● Problem to work on: The required output consists solely of the lines from the line containing "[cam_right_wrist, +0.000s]" through the end of the records, copied exactly.

● Dataset entries:
+===+
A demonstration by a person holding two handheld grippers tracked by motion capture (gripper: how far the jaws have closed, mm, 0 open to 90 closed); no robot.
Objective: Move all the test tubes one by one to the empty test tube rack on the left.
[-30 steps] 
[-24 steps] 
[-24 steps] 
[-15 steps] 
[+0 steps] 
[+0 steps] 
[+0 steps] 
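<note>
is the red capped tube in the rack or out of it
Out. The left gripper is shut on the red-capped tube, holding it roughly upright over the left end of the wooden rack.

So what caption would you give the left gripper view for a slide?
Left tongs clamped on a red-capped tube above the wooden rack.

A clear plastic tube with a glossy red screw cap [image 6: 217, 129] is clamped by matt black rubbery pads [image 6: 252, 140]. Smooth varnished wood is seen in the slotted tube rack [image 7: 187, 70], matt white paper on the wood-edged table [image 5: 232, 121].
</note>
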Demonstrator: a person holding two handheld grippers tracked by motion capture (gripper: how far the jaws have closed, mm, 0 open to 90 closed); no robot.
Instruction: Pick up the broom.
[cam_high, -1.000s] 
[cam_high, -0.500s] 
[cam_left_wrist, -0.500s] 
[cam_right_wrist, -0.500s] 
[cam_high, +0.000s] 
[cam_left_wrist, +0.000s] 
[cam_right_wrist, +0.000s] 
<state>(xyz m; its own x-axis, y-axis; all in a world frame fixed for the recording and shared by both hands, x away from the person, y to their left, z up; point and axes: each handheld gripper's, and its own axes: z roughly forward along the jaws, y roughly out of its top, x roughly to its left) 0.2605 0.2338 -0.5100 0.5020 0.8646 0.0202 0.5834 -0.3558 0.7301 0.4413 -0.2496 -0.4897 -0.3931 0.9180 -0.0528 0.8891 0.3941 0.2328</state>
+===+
● Task response:
[cam_right_wrist, +0.000s] 
<state>(xyz m; its own x-axis, y-axis; all in a world frame fixed for the recording and shared by both hands, x away from the person, y to their left, z up; point and axes: each handheld gripper's, and its own axes: z roughly forward along the jaws, y roughly out of its top, x roughly to its left) 0.2605 0.2338 -0.5100 0.5020 0.8646 0.0202 0.5834 -0.3558 0.7301 0.4413 -0.2496 -0.4897 -0.3931 0.9180 -0.0528 0.8891 0.3941 0.2328</state>

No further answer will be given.